Definition of rehire in English:

rehire

verb

[with object]
  • Hire (a former employee) again.

    ‘the company dismissed its workers and rehired them on a lower rate’
    • ‘Only rehire those with satisfactory performance.’
    • ‘Judges in nearly all fifty states have ruled in favor of employees claiming ‘unjust’ dismissal, forcing companies to rehire the employee or pay damages.’
    • ‘The workers were usually rehired for the same jobs when business turned up again.’
    • ‘Workers are furious because the company revealed that any growth in orders will be fulfilled by temporary staff, rather than rehired permanent workers.’
    • ‘Parry was one of three executives to be rehired.’
    • ‘As a result, worker activists were rehired and an independent monitoring organization was created.’
    • ‘I think he needs to communicate that to the American people, and promise that he is staying on this case and is not being distracted, because ultimately, that's what they've rehired him to do.’
    • ‘Really what you're talking about now is not only a larger likelihood of job displacement, but a considerably larger likelihood of being rehired at a lower rate of pay.’
    • ‘These profits are going to necessary public services such as rehiring doctors in local hospitals.’
    • ‘It has, however, since rehired two of those employees and placed two more on full-time contracts, giving a net loss of four positions.’
    • ‘They've made a decision that he hasn't done a good enough job to be rehired as president.’
    • ‘Union organizers say some of their outspoken supporters have been abruptly laid off and fear they will not be rehired when conditions stabilize.’

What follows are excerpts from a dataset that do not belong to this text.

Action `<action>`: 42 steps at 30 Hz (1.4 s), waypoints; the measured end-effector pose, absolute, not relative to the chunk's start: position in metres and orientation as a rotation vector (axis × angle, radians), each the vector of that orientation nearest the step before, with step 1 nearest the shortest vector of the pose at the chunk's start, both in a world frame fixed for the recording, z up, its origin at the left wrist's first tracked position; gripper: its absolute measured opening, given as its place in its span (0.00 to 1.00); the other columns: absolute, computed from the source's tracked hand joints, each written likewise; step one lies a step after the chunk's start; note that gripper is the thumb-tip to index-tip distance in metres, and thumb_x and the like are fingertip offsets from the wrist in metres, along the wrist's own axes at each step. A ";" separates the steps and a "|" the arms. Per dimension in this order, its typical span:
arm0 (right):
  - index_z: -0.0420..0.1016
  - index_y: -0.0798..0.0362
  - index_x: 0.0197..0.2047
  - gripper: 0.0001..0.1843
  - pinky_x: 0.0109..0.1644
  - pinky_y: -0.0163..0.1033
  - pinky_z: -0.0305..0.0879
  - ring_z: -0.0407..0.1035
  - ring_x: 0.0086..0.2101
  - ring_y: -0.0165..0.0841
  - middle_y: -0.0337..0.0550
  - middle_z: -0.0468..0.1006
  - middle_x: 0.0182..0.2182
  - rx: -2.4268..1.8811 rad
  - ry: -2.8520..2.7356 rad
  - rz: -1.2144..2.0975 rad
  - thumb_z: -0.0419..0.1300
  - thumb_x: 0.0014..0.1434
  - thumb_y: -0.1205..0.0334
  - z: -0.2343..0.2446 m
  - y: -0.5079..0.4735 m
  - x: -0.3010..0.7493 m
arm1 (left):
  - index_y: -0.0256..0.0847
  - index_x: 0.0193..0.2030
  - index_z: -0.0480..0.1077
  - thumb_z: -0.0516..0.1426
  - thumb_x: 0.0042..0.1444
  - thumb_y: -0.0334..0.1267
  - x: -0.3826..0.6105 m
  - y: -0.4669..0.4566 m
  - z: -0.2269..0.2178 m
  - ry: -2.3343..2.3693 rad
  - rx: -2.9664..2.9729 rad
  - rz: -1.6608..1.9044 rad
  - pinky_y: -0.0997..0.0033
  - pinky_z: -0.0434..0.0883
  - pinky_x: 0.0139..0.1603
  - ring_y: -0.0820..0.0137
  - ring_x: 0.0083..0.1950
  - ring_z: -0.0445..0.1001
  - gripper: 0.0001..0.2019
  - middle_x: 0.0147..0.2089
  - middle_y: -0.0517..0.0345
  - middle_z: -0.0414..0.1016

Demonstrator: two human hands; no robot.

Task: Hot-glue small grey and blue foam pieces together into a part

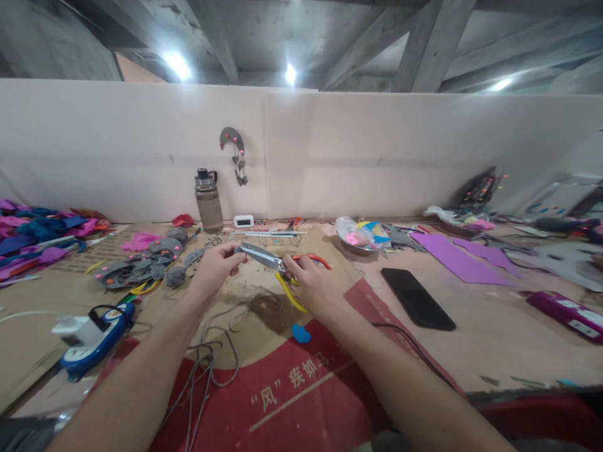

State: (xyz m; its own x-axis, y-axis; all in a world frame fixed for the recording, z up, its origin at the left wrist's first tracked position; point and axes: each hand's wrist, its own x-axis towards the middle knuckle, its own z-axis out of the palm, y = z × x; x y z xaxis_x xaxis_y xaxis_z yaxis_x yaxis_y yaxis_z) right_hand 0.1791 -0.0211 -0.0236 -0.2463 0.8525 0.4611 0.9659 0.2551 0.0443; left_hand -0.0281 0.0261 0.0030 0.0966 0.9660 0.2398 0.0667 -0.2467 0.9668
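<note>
My right hand (308, 276) grips a pair of scissors (261, 255) with one red-orange handle and one yellow handle. The handles stand apart and the blades point left. At the blade tips, my left hand (217, 269) pinches something small and greyish between thumb and fingertips; what it is does not show clearly. Beneath the hands, loose grey cord (214, 355) lies in tangled loops on the cardboard (245, 342), which has a red printed part. A small blue scrap (301, 333) is on it too.
A black phone (417, 298) lies right of my right forearm, near purple sheets (459, 257). Left are a blue power strip (98, 342) and grey felt pieces with pink balls (139, 267). A bottle (208, 204) and small white clock (244, 221) stand before the white partition (325, 150).
</note>
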 end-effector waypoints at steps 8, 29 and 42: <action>0.60 0.43 0.56 0.20 0.30 0.34 0.51 0.67 0.35 0.34 0.44 0.72 0.40 -1.634 -2.214 -0.415 0.46 0.60 0.60 -0.024 -0.021 0.180 | 0.37 0.30 0.74 0.59 0.42 0.36 -0.030 0.027 0.003 1.098 1.508 1.269 0.77 0.54 0.21 0.79 0.20 0.58 0.08 0.25 0.60 0.68; 0.63 0.46 0.54 0.20 0.40 0.35 0.60 0.67 0.40 0.35 0.46 0.72 0.43 -1.492 -2.072 -0.018 0.50 0.57 0.58 -0.031 -0.015 0.180 | 0.36 0.39 0.71 0.60 0.41 0.37 -0.032 0.029 0.002 1.167 1.460 1.321 0.78 0.56 0.22 0.79 0.23 0.60 0.16 0.27 0.61 0.68; 0.61 0.44 0.55 0.20 0.36 0.36 0.59 0.67 0.38 0.36 0.45 0.72 0.42 -1.589 -2.158 -0.185 0.46 0.59 0.54 -0.027 -0.019 0.181 | 0.37 0.32 0.72 0.61 0.41 0.38 -0.031 0.027 0.005 1.188 1.521 1.335 0.77 0.53 0.21 0.79 0.22 0.57 0.10 0.25 0.62 0.68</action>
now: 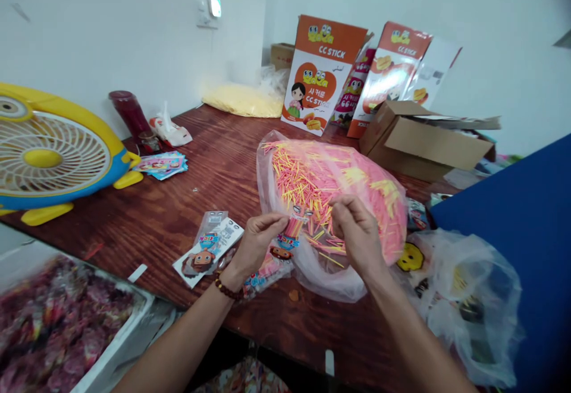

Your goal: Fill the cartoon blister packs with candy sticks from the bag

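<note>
My left hand (263,235), with a beaded bracelet at the wrist, pinches the upper edge of a small clear packet (292,232). Pink sticks show inside it, and a cartoon face is printed near its bottom. To the right, my right hand (354,226) is closed in a pinch; whatever it holds is hidden. Behind both hands a large clear plastic bag (267,185) lies open, full of thin pink and yellow sticks (294,179). Flat printed packets (209,253) lie left of my left hand, and filled packets (270,268) lie just below it.
A yellow fan (53,152) stands at the left, near a stack of cards (163,164) and a dark red bottle (129,113). Printed boxes (319,75) and an open carton (428,143) stand behind. A plastic bag (477,292) is at right; a filled bin (57,321) stands lower left.
</note>
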`<state>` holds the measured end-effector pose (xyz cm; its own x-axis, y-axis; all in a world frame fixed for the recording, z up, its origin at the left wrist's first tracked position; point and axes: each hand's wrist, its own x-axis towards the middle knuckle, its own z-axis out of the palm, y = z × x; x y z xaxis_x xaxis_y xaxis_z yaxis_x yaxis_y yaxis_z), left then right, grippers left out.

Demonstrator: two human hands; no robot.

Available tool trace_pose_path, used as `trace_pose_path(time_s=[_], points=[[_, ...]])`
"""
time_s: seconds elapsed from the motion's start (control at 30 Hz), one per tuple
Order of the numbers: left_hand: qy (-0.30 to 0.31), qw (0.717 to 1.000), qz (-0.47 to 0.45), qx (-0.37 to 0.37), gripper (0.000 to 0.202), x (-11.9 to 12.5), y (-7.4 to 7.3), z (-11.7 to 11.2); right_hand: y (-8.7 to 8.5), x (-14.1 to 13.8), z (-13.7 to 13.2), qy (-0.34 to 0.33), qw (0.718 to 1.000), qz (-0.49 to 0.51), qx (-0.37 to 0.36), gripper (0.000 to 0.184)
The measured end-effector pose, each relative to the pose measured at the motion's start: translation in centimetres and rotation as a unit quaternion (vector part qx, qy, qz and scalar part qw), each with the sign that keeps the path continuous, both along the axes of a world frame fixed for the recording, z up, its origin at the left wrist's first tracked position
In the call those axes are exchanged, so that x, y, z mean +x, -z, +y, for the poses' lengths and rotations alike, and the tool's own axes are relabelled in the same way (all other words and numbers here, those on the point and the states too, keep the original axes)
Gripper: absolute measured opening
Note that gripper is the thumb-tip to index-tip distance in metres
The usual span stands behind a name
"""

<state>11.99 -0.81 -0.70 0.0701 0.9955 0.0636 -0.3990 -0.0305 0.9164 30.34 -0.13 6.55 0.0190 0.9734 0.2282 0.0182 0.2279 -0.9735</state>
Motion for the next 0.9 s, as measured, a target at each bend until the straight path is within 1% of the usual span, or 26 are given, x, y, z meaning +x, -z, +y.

    • ‘He told Oakley he wouldn't work with anyone else, so the company rehired her and let her work from home, with the sole responsibility of tending to Lance.’

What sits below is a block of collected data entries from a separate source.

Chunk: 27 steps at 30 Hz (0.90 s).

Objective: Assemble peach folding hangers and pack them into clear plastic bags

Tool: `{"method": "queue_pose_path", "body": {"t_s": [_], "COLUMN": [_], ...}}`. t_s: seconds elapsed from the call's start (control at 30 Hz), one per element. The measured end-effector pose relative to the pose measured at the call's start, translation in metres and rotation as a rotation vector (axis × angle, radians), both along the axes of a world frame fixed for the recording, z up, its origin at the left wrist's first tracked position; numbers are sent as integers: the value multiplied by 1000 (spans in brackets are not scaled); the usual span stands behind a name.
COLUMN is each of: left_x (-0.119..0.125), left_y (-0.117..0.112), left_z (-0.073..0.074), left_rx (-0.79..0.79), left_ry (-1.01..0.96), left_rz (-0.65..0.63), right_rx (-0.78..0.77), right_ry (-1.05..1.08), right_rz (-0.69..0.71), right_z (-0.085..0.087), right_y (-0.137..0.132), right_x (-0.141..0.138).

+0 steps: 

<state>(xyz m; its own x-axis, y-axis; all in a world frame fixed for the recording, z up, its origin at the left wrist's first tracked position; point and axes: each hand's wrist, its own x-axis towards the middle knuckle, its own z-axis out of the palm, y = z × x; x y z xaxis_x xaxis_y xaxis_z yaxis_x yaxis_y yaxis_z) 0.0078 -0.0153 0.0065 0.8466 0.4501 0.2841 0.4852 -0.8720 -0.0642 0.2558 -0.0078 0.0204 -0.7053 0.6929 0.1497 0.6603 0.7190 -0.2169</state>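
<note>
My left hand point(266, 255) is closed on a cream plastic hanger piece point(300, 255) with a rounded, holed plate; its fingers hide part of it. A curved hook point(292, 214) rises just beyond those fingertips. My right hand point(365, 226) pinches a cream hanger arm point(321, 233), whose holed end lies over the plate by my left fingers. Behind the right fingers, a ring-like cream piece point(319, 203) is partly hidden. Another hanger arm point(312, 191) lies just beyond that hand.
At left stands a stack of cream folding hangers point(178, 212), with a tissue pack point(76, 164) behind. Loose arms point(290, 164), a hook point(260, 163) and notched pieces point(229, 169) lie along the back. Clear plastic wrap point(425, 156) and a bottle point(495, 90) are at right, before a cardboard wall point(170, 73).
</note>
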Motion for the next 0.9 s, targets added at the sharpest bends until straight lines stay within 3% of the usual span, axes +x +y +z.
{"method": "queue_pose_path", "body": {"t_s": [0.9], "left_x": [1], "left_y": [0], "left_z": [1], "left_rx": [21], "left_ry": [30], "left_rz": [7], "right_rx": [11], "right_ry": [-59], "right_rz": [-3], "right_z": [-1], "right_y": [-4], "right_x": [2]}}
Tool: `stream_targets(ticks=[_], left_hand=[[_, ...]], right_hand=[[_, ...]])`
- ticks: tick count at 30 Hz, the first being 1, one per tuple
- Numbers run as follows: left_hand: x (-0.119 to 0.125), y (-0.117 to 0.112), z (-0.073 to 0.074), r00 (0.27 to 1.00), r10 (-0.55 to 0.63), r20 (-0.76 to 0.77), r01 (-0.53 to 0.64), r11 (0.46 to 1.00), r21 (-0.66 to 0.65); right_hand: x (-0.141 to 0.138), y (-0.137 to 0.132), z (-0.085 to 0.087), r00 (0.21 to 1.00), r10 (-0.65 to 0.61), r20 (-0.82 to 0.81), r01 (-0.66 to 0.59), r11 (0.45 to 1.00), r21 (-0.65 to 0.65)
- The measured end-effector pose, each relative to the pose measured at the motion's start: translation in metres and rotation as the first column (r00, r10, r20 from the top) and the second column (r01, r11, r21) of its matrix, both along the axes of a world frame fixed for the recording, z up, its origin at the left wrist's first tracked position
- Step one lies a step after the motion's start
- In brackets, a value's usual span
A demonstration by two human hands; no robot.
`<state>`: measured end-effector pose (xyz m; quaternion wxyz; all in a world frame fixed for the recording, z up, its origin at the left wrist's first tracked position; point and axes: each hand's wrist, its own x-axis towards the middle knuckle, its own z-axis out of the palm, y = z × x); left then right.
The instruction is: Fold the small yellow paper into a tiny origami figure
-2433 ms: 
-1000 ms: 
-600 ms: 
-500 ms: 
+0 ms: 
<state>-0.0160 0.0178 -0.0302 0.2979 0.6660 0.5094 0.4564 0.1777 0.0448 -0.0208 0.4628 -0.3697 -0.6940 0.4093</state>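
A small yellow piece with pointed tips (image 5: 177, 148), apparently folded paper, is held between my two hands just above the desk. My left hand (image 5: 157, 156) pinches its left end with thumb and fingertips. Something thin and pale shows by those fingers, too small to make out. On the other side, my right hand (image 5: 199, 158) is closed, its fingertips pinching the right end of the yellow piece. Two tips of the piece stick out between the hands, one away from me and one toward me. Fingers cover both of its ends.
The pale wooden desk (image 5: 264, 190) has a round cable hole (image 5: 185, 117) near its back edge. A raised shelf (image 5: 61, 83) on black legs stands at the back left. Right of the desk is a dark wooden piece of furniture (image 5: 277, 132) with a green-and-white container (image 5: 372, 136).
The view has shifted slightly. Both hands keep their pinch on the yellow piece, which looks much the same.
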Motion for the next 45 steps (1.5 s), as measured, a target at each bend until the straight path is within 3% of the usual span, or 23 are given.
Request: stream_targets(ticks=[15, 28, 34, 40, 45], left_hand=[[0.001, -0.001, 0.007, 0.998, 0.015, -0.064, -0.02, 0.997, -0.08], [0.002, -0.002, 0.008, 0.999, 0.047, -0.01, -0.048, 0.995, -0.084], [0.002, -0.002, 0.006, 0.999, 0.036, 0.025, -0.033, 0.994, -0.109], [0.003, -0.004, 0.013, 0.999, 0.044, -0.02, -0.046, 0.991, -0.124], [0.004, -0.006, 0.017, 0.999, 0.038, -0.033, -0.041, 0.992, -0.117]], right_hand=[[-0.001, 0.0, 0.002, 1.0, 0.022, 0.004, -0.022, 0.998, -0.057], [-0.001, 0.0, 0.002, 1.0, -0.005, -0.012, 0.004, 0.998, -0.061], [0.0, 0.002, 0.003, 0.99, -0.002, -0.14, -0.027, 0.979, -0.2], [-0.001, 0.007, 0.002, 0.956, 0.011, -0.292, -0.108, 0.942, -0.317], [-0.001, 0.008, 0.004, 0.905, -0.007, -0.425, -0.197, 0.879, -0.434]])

    • ‘He has been hired as a consultant and has yet to submit a bill since he has been rehired.’
    • ‘The new area of uncertainty for Americans is in health care because unemployment means not just losing a job but also being without health benefits and potentially being rehired with worse, or no, health insurance.’
    • ‘Today, those who lose their jobs are less likely to be rehired by the same company six months later.’

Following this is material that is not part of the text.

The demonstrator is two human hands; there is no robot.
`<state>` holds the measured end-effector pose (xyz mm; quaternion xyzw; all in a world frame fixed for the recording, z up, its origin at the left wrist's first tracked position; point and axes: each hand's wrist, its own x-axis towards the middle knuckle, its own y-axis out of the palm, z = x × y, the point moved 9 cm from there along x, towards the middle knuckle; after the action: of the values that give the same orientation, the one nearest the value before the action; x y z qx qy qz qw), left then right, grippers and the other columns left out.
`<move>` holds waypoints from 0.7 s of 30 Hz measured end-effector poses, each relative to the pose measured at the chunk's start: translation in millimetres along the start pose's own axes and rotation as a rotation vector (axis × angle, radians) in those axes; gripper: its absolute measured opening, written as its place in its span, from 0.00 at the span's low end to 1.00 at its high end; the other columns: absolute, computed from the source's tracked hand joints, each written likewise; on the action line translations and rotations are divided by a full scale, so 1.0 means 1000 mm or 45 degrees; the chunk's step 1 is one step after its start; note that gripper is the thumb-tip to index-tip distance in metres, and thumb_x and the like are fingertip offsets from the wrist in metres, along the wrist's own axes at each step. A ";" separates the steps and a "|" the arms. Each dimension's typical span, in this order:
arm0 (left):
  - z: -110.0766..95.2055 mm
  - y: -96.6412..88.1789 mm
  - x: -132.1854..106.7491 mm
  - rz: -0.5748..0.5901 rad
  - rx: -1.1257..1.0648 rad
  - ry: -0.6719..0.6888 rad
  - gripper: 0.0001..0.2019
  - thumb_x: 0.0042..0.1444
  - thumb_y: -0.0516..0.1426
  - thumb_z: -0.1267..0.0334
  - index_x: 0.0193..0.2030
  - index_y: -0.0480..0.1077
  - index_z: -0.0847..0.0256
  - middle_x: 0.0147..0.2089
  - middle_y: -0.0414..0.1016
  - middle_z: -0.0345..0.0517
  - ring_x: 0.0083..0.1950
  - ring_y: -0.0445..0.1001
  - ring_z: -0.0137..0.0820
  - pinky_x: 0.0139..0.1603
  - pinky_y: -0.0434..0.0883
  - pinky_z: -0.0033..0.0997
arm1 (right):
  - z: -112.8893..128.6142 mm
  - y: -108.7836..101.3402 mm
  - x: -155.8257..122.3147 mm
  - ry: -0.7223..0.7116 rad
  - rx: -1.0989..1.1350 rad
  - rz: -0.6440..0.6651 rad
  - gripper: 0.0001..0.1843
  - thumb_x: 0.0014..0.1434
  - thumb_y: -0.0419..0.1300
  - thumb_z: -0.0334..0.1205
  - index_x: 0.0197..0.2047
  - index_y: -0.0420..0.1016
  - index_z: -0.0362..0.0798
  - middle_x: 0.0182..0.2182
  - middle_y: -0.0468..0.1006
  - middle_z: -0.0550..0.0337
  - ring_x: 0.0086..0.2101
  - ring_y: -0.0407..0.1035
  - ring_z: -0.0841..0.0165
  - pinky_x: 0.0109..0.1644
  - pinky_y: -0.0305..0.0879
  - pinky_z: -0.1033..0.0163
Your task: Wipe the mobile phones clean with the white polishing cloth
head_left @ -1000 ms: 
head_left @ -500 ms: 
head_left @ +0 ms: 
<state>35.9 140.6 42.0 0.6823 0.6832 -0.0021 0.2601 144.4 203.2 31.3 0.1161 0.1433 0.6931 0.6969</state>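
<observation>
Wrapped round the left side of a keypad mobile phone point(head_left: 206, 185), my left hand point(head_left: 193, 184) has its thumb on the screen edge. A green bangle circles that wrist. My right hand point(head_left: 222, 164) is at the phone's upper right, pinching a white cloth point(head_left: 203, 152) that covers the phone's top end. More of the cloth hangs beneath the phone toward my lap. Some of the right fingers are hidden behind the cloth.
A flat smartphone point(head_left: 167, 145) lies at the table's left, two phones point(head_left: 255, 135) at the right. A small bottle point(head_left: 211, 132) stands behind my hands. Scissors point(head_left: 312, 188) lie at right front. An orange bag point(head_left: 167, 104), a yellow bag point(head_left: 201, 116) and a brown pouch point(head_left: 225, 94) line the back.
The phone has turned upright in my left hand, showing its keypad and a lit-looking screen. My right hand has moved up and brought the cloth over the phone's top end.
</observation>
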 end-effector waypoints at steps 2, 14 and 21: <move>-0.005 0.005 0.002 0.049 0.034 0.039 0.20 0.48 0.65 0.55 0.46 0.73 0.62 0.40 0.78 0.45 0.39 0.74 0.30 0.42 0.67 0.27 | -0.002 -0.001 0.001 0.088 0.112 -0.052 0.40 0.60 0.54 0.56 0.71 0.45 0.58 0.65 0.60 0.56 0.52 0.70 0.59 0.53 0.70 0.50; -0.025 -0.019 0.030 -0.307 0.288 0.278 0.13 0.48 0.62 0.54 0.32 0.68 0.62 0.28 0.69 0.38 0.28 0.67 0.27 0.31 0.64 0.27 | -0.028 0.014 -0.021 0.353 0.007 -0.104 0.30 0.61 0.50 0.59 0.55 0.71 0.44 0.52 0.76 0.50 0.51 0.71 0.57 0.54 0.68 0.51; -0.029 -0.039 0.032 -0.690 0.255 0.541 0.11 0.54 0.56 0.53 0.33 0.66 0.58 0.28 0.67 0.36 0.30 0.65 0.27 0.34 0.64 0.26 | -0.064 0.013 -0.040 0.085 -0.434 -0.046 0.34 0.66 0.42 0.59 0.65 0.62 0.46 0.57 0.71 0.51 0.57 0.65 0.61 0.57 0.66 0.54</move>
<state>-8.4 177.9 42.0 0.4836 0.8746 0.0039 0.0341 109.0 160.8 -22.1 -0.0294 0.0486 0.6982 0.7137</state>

    • ‘The additional cost to employers was partially offset by the government subsidies for rehiring workers and by increases in productivity.’
    • ‘Some high-tech companies rehired workers to complete projects put on hold last year.’
    • ‘They will now hold discussions with the union over rehiring other laid-off workers.’
    • ‘They fluffed the chance to get a whole new board of their choosing by falling for the old two card trick and effectively rehiring the old guard.’